MSRB Seeks EMMA Disclosure Pilot Test

WASHINGTON - The Municipal Securities Rulemaking Board yesterday asked the Securities and Exchange Commission to approve a continuing disclosure pilot phase for its EMMA site starting on or around May 11.

The pilot phase will give issuers and investors a chance to voluntarily test the Electronic Municipal Market Access system's secondary market disclosure component before it becomes mandatory on July 1, when changes to the SEC's Rule 15c2-12 on disclosure go into effect.

The rule changes designate the MSRB as the sole nationally recognized municipal securities information repository, effectively replacing four existing repositories.

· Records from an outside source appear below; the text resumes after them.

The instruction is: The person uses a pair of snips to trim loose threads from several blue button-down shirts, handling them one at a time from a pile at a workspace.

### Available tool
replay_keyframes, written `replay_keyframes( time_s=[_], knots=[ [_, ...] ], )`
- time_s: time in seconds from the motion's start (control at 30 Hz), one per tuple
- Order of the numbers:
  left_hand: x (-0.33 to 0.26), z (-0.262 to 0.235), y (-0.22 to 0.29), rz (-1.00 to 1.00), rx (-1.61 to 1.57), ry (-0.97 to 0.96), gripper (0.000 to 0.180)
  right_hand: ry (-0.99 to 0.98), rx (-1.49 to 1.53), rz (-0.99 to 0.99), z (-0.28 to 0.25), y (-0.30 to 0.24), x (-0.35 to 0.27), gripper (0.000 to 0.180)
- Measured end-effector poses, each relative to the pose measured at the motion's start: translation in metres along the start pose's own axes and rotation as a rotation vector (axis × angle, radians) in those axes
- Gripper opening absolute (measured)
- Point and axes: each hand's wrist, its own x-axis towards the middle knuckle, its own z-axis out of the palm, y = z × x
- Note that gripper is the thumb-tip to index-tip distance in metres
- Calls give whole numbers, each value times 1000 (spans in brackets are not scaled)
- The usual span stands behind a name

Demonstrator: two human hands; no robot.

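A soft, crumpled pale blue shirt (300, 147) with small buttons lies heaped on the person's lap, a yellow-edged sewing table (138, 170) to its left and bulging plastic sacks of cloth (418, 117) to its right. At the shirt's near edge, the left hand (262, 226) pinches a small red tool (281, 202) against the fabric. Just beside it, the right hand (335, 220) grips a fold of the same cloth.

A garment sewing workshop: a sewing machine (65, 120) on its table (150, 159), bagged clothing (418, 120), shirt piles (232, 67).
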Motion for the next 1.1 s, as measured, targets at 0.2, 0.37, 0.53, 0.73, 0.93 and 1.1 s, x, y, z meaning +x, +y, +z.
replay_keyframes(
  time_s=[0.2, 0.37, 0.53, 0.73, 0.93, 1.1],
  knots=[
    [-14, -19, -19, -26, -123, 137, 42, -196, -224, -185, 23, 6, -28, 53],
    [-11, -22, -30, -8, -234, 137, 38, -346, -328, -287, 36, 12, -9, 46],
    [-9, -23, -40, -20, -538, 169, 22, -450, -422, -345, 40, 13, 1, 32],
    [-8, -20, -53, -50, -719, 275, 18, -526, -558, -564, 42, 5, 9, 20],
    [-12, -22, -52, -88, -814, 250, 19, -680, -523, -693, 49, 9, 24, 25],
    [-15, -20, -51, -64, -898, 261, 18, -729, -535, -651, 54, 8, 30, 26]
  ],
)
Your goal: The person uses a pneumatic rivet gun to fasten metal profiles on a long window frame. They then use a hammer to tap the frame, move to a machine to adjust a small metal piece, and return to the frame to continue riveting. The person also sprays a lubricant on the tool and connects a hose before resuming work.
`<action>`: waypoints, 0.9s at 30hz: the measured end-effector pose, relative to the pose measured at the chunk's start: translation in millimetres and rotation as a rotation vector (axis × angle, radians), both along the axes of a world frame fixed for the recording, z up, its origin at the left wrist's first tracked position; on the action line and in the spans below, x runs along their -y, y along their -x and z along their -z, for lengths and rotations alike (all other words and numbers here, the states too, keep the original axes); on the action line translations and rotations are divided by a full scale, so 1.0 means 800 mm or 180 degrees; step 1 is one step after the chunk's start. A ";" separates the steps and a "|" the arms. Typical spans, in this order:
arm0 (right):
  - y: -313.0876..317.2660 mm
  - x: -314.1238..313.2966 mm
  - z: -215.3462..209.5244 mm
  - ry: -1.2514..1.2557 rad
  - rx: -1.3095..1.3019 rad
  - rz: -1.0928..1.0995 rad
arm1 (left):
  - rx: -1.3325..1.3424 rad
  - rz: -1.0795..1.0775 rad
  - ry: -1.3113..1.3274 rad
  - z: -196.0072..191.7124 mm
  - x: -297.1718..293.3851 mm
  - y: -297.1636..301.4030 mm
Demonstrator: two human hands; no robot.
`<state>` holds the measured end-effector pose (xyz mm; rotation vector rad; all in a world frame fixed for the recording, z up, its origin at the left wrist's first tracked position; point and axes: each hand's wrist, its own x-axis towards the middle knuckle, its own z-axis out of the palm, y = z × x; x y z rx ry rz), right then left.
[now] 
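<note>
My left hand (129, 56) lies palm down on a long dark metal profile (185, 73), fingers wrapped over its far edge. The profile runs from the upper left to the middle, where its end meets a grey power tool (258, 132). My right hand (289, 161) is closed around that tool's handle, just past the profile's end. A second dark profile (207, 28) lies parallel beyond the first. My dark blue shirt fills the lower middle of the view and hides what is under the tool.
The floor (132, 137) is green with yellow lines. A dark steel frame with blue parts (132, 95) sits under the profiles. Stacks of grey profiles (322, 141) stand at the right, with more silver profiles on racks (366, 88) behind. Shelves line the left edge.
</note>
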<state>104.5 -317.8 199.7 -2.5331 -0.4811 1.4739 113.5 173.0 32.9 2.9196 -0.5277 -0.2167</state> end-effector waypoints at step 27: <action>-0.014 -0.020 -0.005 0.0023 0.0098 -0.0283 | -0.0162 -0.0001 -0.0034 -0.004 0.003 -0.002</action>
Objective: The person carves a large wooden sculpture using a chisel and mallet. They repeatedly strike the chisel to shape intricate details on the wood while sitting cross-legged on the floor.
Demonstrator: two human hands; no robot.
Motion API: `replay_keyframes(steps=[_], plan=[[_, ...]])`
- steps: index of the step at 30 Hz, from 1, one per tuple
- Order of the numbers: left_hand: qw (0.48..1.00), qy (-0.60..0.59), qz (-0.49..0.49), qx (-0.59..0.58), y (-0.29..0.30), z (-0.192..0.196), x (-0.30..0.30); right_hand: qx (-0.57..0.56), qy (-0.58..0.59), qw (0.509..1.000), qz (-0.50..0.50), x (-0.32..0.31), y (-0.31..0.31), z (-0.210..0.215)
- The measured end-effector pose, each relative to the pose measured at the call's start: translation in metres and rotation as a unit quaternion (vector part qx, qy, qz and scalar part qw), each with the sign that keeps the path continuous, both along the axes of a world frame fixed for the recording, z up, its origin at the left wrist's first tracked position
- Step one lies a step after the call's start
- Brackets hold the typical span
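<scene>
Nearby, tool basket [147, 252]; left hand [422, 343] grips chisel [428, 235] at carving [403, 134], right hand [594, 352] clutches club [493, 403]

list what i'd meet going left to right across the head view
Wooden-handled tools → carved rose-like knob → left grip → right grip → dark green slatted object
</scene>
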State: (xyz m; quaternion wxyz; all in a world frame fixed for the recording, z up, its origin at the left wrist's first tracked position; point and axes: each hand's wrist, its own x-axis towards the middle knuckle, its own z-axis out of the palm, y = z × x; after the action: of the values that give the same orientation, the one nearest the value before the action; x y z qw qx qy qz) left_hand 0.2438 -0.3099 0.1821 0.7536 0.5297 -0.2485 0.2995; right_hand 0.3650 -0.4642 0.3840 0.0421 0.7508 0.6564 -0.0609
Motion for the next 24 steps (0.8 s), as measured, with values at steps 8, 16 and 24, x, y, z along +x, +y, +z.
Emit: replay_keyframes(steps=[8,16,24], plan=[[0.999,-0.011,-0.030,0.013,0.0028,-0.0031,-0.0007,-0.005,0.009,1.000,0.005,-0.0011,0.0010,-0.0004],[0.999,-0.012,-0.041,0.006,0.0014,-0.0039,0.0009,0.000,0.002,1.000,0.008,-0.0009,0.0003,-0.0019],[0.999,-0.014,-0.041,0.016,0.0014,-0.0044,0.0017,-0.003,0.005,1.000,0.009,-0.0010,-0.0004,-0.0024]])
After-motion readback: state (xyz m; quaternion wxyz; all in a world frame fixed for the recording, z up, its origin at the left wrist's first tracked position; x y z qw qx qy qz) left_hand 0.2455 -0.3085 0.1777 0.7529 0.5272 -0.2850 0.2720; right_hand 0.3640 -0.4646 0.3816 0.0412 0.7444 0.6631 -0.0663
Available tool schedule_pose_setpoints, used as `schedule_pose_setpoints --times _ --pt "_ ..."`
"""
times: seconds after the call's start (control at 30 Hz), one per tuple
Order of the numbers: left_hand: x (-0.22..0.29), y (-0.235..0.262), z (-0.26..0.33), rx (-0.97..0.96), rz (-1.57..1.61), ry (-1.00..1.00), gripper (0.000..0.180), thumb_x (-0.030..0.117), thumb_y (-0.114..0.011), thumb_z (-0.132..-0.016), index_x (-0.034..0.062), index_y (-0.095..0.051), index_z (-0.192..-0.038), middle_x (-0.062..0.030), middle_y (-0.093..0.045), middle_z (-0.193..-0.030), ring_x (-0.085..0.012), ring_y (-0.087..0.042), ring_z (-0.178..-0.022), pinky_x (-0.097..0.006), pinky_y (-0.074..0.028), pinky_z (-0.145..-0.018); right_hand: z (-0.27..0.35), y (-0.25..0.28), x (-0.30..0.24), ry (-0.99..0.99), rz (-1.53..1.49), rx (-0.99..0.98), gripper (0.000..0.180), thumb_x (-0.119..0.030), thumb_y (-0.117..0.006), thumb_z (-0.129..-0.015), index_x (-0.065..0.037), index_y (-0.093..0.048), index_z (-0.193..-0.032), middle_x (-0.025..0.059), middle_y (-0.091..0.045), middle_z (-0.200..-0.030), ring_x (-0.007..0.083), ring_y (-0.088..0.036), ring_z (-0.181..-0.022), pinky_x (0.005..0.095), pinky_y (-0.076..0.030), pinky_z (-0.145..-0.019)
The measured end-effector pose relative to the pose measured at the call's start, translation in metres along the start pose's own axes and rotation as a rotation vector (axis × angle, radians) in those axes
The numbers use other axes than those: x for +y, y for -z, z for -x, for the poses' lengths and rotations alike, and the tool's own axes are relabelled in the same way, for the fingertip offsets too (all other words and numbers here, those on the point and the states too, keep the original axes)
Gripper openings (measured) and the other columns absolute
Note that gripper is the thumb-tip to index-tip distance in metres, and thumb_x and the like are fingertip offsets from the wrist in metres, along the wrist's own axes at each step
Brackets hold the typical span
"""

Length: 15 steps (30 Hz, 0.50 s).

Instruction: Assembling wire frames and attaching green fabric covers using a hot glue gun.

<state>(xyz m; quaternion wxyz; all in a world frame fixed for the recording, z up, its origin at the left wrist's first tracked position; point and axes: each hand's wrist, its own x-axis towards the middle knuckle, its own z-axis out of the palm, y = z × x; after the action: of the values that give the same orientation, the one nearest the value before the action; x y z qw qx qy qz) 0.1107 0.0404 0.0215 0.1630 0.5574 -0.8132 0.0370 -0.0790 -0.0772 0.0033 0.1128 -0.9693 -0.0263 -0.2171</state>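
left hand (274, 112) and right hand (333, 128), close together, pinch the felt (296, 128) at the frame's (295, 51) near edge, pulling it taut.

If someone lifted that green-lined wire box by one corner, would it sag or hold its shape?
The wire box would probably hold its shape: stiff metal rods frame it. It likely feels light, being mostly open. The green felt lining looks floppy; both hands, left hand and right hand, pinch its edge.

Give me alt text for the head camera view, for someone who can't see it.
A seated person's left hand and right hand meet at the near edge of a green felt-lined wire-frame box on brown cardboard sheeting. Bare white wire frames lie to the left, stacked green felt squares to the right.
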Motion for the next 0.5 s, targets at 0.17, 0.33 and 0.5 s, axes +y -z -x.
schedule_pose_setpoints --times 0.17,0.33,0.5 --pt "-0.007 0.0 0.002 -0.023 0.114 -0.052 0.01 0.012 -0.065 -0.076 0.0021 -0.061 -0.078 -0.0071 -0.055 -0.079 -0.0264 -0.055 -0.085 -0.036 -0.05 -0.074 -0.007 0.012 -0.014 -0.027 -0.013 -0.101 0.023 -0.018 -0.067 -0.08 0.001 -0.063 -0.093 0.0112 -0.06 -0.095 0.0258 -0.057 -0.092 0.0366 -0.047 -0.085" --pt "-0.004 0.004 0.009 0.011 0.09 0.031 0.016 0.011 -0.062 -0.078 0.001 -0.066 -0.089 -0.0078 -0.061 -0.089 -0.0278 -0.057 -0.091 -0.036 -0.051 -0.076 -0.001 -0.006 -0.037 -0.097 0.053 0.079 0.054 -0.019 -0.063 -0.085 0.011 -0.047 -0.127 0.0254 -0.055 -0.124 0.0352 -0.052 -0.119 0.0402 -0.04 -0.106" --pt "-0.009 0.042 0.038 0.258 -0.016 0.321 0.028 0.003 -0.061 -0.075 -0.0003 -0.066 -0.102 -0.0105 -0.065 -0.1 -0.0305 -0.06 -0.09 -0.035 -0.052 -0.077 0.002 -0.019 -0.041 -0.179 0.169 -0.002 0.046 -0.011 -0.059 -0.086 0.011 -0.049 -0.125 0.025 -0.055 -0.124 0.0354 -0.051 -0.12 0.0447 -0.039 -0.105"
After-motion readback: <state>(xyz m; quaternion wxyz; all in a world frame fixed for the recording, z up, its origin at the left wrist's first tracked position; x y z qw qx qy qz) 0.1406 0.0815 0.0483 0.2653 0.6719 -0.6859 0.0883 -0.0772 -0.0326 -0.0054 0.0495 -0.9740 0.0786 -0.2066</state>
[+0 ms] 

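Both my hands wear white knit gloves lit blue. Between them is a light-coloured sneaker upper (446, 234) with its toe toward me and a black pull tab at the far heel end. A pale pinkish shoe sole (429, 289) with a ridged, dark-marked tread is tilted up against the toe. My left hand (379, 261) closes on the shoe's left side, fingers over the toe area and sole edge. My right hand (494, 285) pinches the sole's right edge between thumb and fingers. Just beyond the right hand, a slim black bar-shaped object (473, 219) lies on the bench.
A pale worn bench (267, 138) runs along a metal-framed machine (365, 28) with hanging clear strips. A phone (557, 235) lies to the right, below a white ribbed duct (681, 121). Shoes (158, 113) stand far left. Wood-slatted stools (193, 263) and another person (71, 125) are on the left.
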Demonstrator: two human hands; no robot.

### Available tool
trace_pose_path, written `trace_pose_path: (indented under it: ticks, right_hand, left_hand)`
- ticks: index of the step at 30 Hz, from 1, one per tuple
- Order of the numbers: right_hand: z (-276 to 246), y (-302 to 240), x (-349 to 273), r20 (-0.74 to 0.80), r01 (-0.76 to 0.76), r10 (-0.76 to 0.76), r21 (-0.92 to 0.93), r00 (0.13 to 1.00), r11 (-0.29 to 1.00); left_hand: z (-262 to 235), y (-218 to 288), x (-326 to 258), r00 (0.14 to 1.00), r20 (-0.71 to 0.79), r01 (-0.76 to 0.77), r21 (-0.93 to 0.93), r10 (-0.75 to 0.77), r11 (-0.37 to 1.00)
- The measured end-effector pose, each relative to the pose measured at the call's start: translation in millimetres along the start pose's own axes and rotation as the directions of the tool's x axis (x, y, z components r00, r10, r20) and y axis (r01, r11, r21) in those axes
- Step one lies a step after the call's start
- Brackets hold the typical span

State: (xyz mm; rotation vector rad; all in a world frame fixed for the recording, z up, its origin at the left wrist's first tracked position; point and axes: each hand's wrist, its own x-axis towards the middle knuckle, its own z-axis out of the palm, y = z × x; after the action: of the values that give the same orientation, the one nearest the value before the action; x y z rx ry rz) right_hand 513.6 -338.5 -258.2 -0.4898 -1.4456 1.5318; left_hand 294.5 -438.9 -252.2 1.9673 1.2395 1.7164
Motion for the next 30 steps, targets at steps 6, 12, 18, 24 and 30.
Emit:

The SEC approved the changes last year as part of an effort to create a free, central repository for continuing disclosure documents, which include annual financial and operating information, audited financial statements, and material event notices.

"When fully operational, the MSRB's continuing disclosure system will promote widespread access to disclosure documents through the EMMA Web site for free and will for the first time place individual investors on the same footing as industry professionals," MSRB general counsel Ernesto Lanza said in a statement.

Under 15c2-12, a dealer may not underwrite municipal bonds unless the issuer has contractually agreed to disclose to NRMSIRs financial and operating information at least annually, as well as the occurrence of any of 11 specified material events, such as rating changes, bond calls, and adverse tax opinions or events affecting the tax-exempt status of the bonds.

The change will eliminate the need for the Central Post Office disclosure facility operated by the Municipal Advisory Council of Texas, as well as the MSRB's CDINet, which the board has operated since 1997 to collect material event notices from issuers, though its use has not been widespread.

Lanza said in the statement that once the pilot is operational, any issuers that have submitted material event notices to CDINet will be able to fulfill their disclosure obligations by filing them to the pilot continuing disclosure system.

"But the MSRB takes no position on whether pilot submissions would satisfy any other provisions of existing continuing disclosure undertakings," the statement said.

Yesterday's filing comes after the MSRB separately asked the SEC on Monday to approve rule changes that would allow it to begin fully operating primary market disclosure and trade price transparency systems on its EMMA site around May 11.

Those rule changes would establish an "access-equals-delivery" standard for electronic official statement dissemination, preliminary official statements, and advance refunding documents that dealers would be able to post to EMMA in lieu of sending them to investors in paper form.

In addition to the primary and secondary market disclosure systems, EMMA will also feature price transparency systems for the short-term market. In January, it began to collect and report basic auction information for auction-rate securities. On April 1, it will begin to collect and report basic remarketing data for variable-rate demand obligations.